The Devil All The Time review – a test of faith in a Southern Gothic tradition | reviews, news & interviews
The Devil All The Time review – a test of faith in a Southern Gothic tradition
The Devil All The Time review – a test of faith in a Southern Gothic tradition
Anthony’s Campos’ blood-drenched period tale based on Donald Ray Pollak’s novel
There’s no denying the Faulknerian ambition to the construction of Anthony Campos’ latest feature Devil All the Time. It’s a brooding, blood-soaked Semi-Southern Gothic drama spanning two generations through a plot that wrestles with the nature of good and evil like Jacob at Penuel.
The film takes place in the wake of World War II and up to the outbreak of war in Vietnam, a time when the media would become weaponised as never before in the US. The pernicious nature of media was central to Campos’ previous works, Simon Killer (2012) and Christine (2016), but in The Devil All the Time, he chooses to focus on the way a different method of social control operates – religion. Rich with a veritable gallery of monsters, in this film the biggest monster is the past where the sins of the father haunt the lives of sons, and the Devil is always at your door.
Based on the 2011 novel by Donald Ray Pollak, the story begins with Willard Russell (Bill Skarsgard), as a returning vet from WWII plagued by the memory of a flayed, fly-ridden marine crucified on a tree and looking like Beelzebub. To his horror the man is still alive, until he puts him out of his agony.Back in his ancestral home of Knockemstiff, Ohio (where Pollak hails from in real life) Willard tries to lay his his demons to rest. He finds a wholesome wife, Charlotte (Hayley Bennet), who gives birth to their child Arvin (played later in the film by Tom Holland). Willard sets about instilling a righteous sense of faith in his son, building a prayer tree out back and insisting Arvin always find time to pray, as well as always finishing his fights – hands are as often clenched as fists as they are held in prayer in this tale.
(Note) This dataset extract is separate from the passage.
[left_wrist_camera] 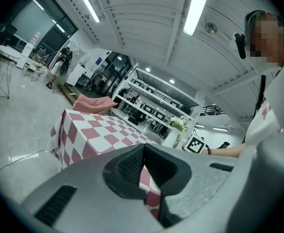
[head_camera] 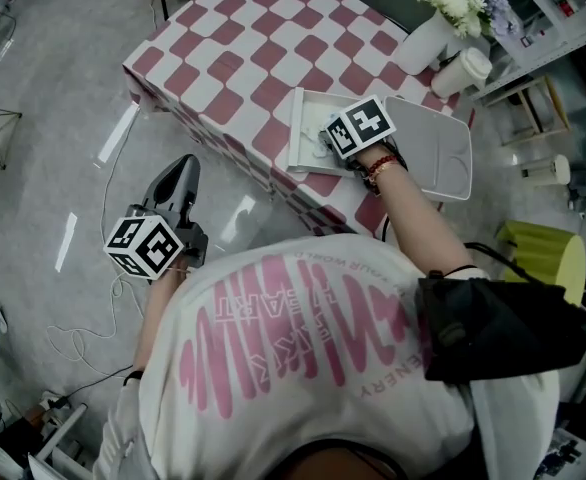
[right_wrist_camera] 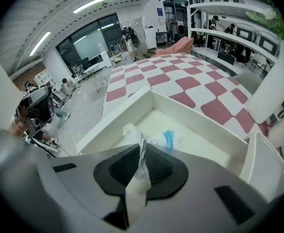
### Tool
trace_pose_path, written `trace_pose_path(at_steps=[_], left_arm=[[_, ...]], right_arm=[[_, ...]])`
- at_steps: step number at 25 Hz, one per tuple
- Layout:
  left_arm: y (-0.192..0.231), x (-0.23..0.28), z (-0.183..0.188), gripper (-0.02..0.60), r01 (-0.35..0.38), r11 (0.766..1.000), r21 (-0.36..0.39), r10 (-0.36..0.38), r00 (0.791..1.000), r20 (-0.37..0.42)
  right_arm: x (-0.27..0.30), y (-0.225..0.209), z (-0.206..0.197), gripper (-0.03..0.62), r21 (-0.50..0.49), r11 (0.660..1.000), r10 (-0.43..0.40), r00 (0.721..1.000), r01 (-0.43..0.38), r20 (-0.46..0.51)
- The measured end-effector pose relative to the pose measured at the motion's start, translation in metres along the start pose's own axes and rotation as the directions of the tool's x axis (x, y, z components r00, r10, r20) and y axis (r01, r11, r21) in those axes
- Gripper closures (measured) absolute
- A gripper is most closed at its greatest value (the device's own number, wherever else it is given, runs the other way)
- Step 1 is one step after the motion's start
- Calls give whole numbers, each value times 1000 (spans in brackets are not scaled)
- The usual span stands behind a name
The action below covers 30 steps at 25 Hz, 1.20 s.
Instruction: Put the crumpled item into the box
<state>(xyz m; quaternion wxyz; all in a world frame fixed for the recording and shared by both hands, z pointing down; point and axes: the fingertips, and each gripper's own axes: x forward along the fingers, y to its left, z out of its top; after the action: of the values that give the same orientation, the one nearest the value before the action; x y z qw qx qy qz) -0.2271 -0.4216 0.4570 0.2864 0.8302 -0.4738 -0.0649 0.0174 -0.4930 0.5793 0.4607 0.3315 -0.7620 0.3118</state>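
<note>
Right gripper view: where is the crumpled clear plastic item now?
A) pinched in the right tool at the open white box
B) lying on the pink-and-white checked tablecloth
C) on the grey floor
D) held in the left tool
A: the crumpled clear plastic item runs up between the closed jaws of the right tool, its bunched end inside the open white box.

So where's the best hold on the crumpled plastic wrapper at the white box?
Its twisted neck, from straight above. The crumpled plastic wrapper bunches low between the walls of the white box, which block a sideways approach, while the neck stands up as a thin strand. The right tongs pinch it there.
</note>
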Motion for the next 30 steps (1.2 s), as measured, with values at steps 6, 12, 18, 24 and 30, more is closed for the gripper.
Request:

Willard’s happiness proves fleeting when his wife is taken from him by cancer. He thinks a sacrifice might return her to him, and in a drunken rampage he shoots the family dog, mounting it on the prayer tree in a warped act of Abrahamic faith. When his sacrifice proves fruitless his faith is shattered, and he slits his wrists. And so the past repeats itself. Like the image of the marine, the sight of a mangled corpse and a blood-soaked tree is reimagined with new horrors and imprinted on Arvin’s mind. Campos’ film is full of such horrific mirrored moments.
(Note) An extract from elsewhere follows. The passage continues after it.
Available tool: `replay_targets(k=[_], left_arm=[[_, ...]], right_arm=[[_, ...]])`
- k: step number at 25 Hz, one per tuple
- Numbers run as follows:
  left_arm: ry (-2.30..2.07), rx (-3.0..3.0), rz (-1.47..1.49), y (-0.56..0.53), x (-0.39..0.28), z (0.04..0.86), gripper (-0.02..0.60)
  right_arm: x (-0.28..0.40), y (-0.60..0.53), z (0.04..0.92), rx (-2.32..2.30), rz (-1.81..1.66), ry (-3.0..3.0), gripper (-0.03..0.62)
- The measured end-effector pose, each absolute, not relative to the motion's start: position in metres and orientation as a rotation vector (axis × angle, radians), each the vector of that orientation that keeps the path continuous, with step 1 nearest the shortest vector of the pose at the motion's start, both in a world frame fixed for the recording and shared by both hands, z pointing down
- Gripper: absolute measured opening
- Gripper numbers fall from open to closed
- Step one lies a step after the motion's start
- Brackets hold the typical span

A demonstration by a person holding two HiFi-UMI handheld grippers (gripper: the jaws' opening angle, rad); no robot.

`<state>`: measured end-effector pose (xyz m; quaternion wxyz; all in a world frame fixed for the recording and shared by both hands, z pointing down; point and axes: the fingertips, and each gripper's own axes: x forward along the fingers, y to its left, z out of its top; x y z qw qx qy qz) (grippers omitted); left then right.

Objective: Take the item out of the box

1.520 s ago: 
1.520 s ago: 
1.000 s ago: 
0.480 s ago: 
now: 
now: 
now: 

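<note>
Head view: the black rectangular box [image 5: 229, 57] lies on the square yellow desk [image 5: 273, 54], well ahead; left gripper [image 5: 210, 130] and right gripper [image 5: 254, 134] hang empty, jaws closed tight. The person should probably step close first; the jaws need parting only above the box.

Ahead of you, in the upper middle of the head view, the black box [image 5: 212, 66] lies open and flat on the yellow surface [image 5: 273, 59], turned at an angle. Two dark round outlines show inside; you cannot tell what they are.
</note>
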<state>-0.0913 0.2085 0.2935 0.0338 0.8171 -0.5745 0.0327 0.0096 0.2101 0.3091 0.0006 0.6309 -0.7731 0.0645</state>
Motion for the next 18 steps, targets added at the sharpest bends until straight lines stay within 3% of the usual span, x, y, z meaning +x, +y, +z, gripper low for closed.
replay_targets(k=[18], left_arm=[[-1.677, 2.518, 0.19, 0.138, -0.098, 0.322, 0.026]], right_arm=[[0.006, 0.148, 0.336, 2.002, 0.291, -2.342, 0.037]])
While the film deals in a peculiar brand of Christian faith specific to America, there’s also a pagan quality to Campos’ film, which is populated with oddballs, creeps, and sadists. There’s Harry Melling’s deranged Roy Laferfty, who believes he can raise the dead after stabbing them in the neck with a screwdriver, (echoing Willard’s own twisted hope of returning his late wife). Robert Pattinson’s Preston Teagardin is a chilling monster who comes dressed in a ruffled shirt and baby blue suit, and acts as the perfect counterpoint to Arvin’s innocence. Then there’s Carl (Jason Clarke) and Sandy (Riley Keough), a deadly duo who stalk the local highways looking for ‘models’ for their monstrous art, standing in marked contrast to the wholesome image of Willard and Charlotte. These deviant characters all orbit Arvin, who is the epicentre of the story and its only hope.
Frustratingly, Campos’ latest feature feels too sprawling and lacks cohesion. The plot meanders off to follow secondary characters for a time before returning to Arvin’s narrative, by which time your concentration has wandered. Creating such a structure requires fine balance, and The Devil All The Time doesn’t have it. Matters are made worse by the film’s narration, provided by Pollak, whose rich southern drawl might suit the tone of the film, but is also incredibly distracting, pulling you out of the drama.
Despite these troubling narrative weaknesses, the performances are still remarkable and Campos has a gift for using the horrific to make a potent point. The Devil All the Time shows a side of America which is far from forgotten and remains as pertinent as ever today - where blind faith in power will only lead you down dark paths.